Consequently, we wish to begin these “talks” [ALLELUIA!  May they begin SOON!  Please God.  This would be a good prayer intention.] – which the decree acknowledges to be “necessary – about the doctrinal issues which are opposed to the Magisterium of all time. We cannot help noticing the unprecedented crisis which is shaking the Church today: crisis of vocations, crisis of religious practice, of catechism, of the reception of the sacraments… [There have been bad times in the Church before.. but okay.] Before us, Paul VI went so far as to say that “from some fissure the smoke of Satan had entered the Church”, and he spoke of the “self-destruction of the Church”. John Paul II did not hesitate to say that Catholicism in Europe was, as it were, in a state of “silent apostasy.”  [Not so silent anymore!] Shortly before his election to the Throne of Peter, Benedict XVI compared the Church to a “boat taking in water on every side.” [Remember his stunning Stations of the Cross while the late Pope was dying?] Thus, during these discussions with the Roman authorities we want to examine the deep causes of the present situation, and by bringing the appropriate remedy, achieve a lasting restoration of the Church[If something could be worked out with the SSPX to formalize unity, I would stand shoulder to shoulder with them.  In a  sense, we already do, but in a very imperfect way.]

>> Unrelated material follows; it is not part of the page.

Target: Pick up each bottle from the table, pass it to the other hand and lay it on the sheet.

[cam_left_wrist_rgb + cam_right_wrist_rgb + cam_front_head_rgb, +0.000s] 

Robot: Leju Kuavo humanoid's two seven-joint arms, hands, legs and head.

Dear faithful, the Church is in the hands of her Mother, the Most Blessed Virgin Mary. In Her we place our confidence. We have asked from her the freedom of the Mass of all time everywhere and for all. We have asked from her the withdrawal of the decree of excommunications. In our prayers, we now ask from her the necessary doctrinal clarifications which confused souls so much need. [YES!]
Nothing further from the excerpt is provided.